Other state agencies have been less forthcoming, however, and most of the political parties are positively bashful on the issue. He is as almost as scathing on this score about the traditional left as he is about the centre-right Partido Popular, currently in government, some of whose leaders are children of prominent Francoists.
"The Socialist Party had an absolute majority in the 1980s, and democracy was consolidated. They owed it to their own dead to do what we are doing now, at a time when many more relatives were alive."
The UN has ruled that there is no statute of limitations on forced "disappearances", and this has led to successful prosecutions of military authorities in Latin America. However, Silva says that he does not "want to see old men go to prison. We are working to heal wounds, not reopen them." But he stresses that his association's work is a critique of the transition to democracy.

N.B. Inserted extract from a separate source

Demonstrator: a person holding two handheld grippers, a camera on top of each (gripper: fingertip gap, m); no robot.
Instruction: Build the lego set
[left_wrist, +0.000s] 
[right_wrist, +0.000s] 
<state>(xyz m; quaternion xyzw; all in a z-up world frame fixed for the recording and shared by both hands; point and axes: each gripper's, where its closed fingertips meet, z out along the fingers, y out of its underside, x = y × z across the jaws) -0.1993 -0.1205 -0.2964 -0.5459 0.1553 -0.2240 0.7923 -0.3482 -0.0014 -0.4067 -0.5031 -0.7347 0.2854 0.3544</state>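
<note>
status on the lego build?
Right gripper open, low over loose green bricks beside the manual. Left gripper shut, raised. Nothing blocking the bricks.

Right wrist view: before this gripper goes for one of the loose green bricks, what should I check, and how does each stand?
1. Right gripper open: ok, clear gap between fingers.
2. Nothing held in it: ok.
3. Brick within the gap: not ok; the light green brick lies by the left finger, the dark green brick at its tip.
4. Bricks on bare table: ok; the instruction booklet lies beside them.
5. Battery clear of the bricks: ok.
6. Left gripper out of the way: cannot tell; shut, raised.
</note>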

"The Spanish victims disappeared twice," he says. "First when they were taken away, and then again since the 1970s. Next month, he will ask the UN Commission on Forced Disappearances to request the Spanish government to fund a full investigation Spain's hidden graves. There is no doubt that this will be deeply embarrassing for the Partido Popular, which is so sensitive about the past that it has refused to endorse parliamentary motions condemning the Franco regime. The vista of the Spanish countryside yielding up the bones of thousands of victims of right-wing terror may seem appalling to conservatives, and may also make comfortable left-wing politicians decidedly nervous. However, Silva's association has now gathered critical mass and powerful momentum.
Paul Preston, the eminent English historian of the Franco period, believes this new movement is a healthy and fully justified one. "It is crucial that the truth comes out while the relatives are still living," he told The Irish Times yesterday.
"I might have advised caution in the 1970s, but people have an absolute right to mourn and bury their dead, and I have massive confidence in the stability of Spanish democracy today." Nevertheless, the coming months and years are likely to be very testing ones, as small villages try to come to terms with secrets that have been buried for nearly 70 years.